WHAT YOU ARE ASKED TO DO —
Give back every line of the material exactly, as it appears below.

EXERCISE DATA —
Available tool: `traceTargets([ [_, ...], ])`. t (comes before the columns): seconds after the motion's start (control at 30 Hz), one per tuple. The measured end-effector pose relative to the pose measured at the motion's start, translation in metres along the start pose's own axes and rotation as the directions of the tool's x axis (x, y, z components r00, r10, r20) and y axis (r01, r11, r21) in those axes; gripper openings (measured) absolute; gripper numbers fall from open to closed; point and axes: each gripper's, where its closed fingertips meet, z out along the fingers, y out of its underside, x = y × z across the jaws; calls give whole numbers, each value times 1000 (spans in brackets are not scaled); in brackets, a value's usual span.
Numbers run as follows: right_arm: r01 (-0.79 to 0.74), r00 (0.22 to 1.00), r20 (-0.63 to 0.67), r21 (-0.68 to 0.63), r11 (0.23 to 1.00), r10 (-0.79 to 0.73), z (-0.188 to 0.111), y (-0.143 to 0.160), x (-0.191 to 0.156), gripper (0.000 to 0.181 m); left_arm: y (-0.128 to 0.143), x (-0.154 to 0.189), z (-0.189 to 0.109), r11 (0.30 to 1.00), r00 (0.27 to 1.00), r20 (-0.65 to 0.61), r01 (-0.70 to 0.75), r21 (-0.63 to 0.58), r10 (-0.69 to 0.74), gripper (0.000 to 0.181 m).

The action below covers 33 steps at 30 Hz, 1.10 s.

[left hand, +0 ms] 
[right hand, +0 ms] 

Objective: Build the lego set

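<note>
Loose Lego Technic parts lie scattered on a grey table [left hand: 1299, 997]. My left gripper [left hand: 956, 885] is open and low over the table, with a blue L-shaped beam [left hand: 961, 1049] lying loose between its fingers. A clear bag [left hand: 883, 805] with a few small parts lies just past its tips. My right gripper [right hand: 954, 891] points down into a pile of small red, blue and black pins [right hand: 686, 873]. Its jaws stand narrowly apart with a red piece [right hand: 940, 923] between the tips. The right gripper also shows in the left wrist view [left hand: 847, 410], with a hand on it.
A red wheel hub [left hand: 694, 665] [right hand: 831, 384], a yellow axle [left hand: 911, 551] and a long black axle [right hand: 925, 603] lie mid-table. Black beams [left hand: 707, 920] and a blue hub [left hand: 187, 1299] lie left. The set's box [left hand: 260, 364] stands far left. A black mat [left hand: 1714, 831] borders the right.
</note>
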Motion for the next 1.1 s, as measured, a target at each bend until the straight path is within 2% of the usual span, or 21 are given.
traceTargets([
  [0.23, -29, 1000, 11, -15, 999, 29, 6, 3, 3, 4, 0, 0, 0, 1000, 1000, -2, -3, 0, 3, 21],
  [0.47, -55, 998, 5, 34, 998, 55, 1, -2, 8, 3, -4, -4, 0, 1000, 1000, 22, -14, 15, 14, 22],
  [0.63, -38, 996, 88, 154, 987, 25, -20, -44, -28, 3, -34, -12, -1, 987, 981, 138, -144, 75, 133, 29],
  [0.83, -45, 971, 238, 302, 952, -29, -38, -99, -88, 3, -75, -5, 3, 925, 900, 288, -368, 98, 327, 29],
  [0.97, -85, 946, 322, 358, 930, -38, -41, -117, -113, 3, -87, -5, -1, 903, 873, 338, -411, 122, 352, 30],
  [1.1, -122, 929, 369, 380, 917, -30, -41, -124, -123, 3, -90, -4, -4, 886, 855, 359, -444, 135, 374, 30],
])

SOLUTION FOR THIS EXERCISE —
Available tool: `traceTargets([ [_, ...], ])`. t (comes before the columns): seconds after the motion's start (control at 30 Hz), one per tuple. The measured end-effector pose relative to the pose measured at the motion's start, translation in metres along the start pose's own axes and rotation as the directions of the tool's x axis (x, y, z components r00, r10, r20) and y axis (r01, r11, r21) in those axes; gripper openings (measured) absolute; gripper numbers fall from open to closed; point and axes: each gripper's, where its closed fingertips meet, z out along the fingers, y out of its underside, x = y × z across the jaws; calls give whole numbers, each value times 1000 (spans in brackets are not scaled); in brackets, a value's usual span.
Numbers run as follows: right_arm: r01 (-0.79 to 0.74), r00 (0.22 to 1.00), r20 (-0.63 to 0.67), r21 (-0.68 to 0.63), r11 (0.23 to 1.00), r10 (-0.79 to 0.73), z (-0.188 to 0.111), y (-0.143 to 0.160), x (-0.191 to 0.156), gripper (0.000 to 0.181 m); left_arm: y (-0.128 to 0.143), x (-0.154 to 0.189), z (-0.189 to 0.109), r11 (0.30 to 1.00), r00 (0.27 to 1.00), r20 (-0.65 to 0.61), r01 (-0.70 to 0.75), r21 (-0.63 to 0.58), r10 (-0.69 to 0.74), gripper (0.000 to 0.181 m).

The action below covers 33 steps at 30 Hz, 1.10 s.

[left hand, +0 ms] 
[right hand, +0 ms] 

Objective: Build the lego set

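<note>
Loose Lego Technic parts lie scattered on a grey table [left hand: 1299, 997]. My left gripper [left hand: 956, 885] is open and low over the table, with a blue L-shaped beam [left hand: 961, 1049] lying loose between its fingers. A clear bag [left hand: 883, 805] with a few small parts lies just past its tips. My right gripper [right hand: 954, 891] points down into a pile of small red, blue and black pins [right hand: 686, 873]. Its jaws stand narrowly apart with a red piece [right hand: 940, 923] between the tips. The right gripper also shows in the left wrist view [left hand: 847, 410], with a hand on it.
A red wheel hub [left hand: 694, 665] [right hand: 831, 384], a yellow axle [left hand: 911, 551] and a long black axle [right hand: 925, 603] lie mid-table. Black beams [left hand: 707, 920] and a blue hub [left hand: 187, 1299] lie left. The set's box [left hand: 260, 364] stands far left. A black mat [left hand: 1714, 831] borders the right.
</note>
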Motion for the next 1.1 s, as measured, a target at each bend until the straight path is within 2% of the usual span, or 21 are given.
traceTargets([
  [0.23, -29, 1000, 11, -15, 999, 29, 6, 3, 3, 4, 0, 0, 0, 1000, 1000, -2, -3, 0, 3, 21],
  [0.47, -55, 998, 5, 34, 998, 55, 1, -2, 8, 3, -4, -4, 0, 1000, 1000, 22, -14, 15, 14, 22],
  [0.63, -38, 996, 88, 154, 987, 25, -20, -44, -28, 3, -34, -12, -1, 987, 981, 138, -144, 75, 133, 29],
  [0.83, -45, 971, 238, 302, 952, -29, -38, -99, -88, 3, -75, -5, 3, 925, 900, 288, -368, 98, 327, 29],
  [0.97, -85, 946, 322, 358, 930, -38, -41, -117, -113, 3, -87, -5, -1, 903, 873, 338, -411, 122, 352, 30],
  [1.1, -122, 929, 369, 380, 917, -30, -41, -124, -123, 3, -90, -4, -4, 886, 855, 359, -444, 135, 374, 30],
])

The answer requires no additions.